● What is required: Wherever a line in the records below contains "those", copy that line.
*** Opening of Data provided ***
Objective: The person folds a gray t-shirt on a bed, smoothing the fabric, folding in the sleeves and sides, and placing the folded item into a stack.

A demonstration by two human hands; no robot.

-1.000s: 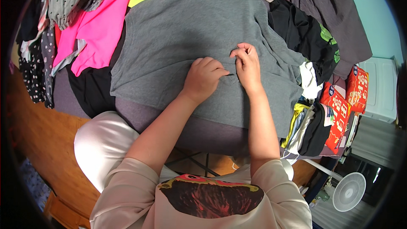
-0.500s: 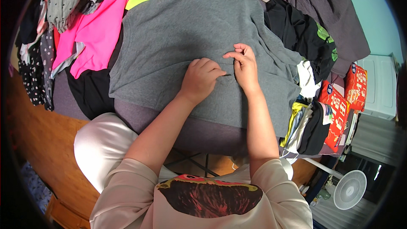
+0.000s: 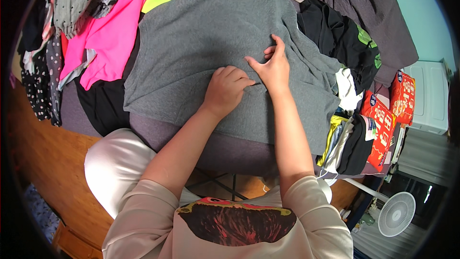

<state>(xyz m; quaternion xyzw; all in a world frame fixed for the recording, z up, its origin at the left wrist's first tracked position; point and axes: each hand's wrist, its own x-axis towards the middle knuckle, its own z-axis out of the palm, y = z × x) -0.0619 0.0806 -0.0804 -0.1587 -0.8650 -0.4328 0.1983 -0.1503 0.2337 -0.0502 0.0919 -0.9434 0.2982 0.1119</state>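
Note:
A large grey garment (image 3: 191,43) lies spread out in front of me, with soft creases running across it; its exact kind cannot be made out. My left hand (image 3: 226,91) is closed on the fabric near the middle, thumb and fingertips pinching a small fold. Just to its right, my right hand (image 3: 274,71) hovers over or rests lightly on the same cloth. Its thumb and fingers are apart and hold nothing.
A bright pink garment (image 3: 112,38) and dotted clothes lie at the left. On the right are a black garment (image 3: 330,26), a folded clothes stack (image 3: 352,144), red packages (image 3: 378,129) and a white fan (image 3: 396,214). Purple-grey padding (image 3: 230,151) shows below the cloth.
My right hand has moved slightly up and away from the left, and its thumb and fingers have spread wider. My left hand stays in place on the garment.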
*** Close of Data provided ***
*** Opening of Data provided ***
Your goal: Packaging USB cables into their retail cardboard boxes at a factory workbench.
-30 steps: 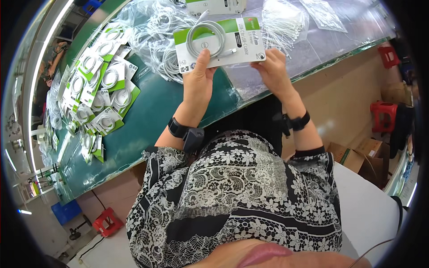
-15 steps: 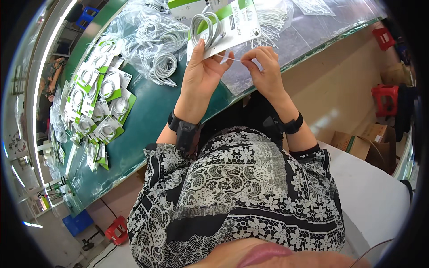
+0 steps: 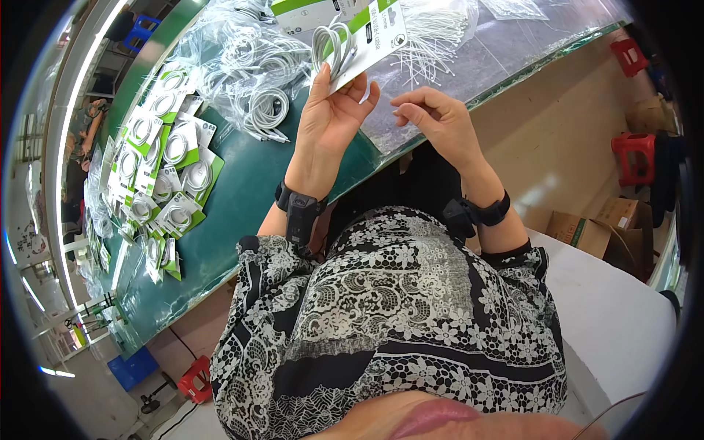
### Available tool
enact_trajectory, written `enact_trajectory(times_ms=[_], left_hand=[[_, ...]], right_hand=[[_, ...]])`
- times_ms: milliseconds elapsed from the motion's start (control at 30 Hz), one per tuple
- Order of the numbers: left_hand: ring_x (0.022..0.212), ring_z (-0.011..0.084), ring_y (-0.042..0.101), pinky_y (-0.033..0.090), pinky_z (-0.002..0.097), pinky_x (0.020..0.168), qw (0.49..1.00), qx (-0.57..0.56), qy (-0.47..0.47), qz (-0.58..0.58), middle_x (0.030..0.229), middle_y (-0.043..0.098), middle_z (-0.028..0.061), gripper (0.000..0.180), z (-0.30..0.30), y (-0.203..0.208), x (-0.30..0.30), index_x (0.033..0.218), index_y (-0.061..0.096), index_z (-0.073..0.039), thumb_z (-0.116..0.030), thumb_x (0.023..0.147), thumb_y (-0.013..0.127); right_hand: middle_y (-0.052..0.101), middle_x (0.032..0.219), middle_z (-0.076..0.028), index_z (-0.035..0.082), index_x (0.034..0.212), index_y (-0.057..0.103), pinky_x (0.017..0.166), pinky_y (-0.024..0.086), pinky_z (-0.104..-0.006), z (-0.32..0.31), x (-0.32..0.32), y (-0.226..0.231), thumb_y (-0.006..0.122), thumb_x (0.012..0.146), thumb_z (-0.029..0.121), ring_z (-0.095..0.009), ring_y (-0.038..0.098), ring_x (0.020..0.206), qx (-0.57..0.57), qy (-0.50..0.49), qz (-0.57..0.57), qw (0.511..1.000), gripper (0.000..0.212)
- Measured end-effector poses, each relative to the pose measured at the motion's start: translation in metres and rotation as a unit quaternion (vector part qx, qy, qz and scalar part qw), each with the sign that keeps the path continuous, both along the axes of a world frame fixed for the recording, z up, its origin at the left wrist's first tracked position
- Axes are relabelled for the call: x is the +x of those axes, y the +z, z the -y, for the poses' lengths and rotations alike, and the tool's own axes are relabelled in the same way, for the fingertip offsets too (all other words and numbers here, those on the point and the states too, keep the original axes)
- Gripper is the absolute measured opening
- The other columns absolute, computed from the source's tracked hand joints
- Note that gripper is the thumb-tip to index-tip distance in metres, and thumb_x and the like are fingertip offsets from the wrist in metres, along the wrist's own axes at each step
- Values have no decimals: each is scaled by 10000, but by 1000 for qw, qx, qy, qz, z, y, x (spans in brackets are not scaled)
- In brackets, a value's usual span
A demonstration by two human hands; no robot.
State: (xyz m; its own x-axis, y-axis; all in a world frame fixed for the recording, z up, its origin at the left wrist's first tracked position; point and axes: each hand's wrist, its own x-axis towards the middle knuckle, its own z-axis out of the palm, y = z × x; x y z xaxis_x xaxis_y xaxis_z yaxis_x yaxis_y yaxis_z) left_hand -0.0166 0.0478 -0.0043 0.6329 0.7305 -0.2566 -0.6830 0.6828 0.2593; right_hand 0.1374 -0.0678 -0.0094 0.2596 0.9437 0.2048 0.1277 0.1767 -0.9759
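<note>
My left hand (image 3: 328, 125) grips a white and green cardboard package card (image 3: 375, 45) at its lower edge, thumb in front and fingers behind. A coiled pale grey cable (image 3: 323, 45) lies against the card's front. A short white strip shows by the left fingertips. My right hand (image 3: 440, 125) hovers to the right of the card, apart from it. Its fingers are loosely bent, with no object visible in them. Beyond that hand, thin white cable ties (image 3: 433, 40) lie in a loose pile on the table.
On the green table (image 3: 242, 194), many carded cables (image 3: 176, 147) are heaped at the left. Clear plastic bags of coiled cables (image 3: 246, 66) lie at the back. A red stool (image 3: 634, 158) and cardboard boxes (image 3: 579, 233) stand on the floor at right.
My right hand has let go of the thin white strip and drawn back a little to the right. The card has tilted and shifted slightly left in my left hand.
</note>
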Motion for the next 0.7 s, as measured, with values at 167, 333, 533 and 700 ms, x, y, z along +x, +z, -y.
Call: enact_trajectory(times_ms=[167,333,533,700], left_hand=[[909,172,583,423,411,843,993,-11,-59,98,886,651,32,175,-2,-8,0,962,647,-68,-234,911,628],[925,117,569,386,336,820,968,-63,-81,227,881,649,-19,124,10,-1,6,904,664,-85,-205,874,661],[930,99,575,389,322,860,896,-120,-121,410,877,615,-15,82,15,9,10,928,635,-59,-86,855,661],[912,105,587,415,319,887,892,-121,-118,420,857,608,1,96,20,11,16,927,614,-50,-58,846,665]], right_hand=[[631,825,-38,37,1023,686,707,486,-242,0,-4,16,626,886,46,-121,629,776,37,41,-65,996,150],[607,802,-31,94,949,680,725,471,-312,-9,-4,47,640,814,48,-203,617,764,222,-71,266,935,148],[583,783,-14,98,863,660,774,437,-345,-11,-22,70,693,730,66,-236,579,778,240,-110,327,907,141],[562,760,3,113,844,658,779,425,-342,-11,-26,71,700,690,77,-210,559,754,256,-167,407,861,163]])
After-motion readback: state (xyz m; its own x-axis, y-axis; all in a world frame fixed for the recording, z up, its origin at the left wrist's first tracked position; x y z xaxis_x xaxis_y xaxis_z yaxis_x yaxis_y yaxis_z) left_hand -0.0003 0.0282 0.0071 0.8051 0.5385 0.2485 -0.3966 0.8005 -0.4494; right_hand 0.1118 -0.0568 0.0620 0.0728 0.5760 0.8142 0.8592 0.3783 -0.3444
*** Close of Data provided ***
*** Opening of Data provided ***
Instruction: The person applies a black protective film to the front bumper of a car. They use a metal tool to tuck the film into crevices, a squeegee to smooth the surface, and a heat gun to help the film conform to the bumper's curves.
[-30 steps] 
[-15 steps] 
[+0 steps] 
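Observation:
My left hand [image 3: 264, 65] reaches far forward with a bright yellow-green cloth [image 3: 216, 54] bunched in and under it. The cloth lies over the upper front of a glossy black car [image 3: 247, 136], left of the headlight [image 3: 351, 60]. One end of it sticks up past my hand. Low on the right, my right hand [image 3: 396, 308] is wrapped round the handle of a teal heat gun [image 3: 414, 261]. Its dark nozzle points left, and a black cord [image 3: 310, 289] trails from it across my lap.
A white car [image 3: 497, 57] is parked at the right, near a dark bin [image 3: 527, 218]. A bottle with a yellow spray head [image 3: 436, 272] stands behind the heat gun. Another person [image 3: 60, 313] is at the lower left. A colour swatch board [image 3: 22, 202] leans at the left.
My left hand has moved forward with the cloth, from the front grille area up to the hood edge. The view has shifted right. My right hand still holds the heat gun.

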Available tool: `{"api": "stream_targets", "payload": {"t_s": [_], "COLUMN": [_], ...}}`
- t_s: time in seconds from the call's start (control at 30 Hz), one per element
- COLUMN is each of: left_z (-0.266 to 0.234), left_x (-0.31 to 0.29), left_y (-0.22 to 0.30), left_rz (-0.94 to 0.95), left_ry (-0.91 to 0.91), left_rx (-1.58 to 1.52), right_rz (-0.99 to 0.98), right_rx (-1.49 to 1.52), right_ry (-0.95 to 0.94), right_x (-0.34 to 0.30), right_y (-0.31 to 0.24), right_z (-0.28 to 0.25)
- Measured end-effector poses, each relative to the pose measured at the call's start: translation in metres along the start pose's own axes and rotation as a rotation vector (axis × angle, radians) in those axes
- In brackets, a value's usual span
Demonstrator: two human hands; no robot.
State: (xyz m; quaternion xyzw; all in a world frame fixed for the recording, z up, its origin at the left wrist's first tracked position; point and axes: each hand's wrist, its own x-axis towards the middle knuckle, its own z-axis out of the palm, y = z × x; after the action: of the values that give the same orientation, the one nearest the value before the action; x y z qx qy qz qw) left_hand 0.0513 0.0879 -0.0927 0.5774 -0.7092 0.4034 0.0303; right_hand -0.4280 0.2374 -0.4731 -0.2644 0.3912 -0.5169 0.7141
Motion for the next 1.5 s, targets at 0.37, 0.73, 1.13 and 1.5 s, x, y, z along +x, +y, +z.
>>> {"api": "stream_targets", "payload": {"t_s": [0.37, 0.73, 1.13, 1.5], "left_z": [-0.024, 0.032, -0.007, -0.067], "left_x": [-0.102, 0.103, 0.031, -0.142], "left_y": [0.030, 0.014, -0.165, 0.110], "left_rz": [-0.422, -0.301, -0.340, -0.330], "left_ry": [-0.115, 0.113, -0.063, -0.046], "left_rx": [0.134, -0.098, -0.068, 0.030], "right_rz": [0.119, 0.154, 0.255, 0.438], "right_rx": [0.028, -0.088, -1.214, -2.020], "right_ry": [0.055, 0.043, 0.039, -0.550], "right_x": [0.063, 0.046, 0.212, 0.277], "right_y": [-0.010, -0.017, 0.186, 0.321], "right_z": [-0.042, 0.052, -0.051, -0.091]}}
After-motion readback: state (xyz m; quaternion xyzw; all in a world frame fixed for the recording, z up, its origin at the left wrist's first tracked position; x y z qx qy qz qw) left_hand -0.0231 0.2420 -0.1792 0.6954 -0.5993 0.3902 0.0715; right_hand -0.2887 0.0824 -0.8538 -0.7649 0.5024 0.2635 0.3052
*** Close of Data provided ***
● Worked solution:
- Axes are relabelled for the call: x is the +x of those axes, y the +z, z the -y, for the poses' lengths and rotations alike, and the tool's own axes are relabelled in the same way, for the fingertip offsets too (all other words and numbers here, those on the point and the states too, keep the original axes)
- Measured end-effector poses, each relative to the pose measured at the call's start: translation in metres along the start pose's own axes and rotation as a rotation vector (axis × angle, radians) in those axes

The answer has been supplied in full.